When you reach the line that contains "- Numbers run" in the data below, start reproducing lines exactly, and stop after the line that contains "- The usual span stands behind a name".

*** Dataset excerpt ***

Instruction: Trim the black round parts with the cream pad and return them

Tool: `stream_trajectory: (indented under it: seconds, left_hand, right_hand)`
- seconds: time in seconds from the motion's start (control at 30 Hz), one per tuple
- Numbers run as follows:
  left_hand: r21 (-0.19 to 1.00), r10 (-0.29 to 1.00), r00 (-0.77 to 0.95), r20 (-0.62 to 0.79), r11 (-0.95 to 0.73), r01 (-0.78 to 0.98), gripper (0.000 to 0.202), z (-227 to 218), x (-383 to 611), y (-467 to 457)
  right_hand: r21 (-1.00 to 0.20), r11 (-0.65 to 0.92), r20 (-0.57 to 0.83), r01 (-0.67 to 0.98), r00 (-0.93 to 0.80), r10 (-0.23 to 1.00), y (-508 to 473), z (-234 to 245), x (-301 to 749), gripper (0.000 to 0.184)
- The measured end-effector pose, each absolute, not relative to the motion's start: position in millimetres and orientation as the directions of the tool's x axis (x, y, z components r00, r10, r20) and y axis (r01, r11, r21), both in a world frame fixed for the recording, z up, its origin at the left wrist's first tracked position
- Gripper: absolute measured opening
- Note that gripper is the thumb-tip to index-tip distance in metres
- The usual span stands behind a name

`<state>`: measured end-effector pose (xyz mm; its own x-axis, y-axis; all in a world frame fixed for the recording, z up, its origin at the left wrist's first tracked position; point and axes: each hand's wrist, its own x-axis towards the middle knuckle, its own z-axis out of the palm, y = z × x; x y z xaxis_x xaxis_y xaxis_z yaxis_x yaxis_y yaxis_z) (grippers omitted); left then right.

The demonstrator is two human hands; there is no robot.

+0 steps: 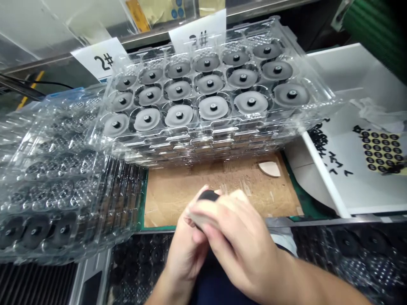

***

• _Answer to the exercise_:
- Numbers run as follows:
  left_hand: r21 (-0.19 to 1.00), r10 (-0.29 to 1.00), r00 (-0.77 to 0.95), r20 (-0.62 to 0.79), r11 (-0.95 to 0.73), r01 (-0.78 to 0.98), gripper (0.000 to 0.202), z (-227 to 218), x (-383 to 611), y (-467 to 457)
  right_hand: r21 (-1.00 to 0.20), r11 (-0.65 to 0.92), r20 (-0.57 to 0.83), r01 (-0.67 to 0.98), r00 (-0.93 to 0.80), r10 (-0.23 to 1.00), y (-508 to 473), z (-234 to 245), x (-301 to 749), gripper (0.000 to 0.184)
- The measured end-effector pose, each absolute, not relative to the motion's start: position in millimetres and orientation as the directions of the tool's x axis (x, y, z components r00, r10, r20) and y axis (r01, r11, r21), both in a world frame fixed for the recording, z up, its origin at the left wrist's first tracked position
- Gripper: absolute measured opening
- Note that gripper is the thumb-tip to index-tip distance in metres
- The usual span stands behind a name

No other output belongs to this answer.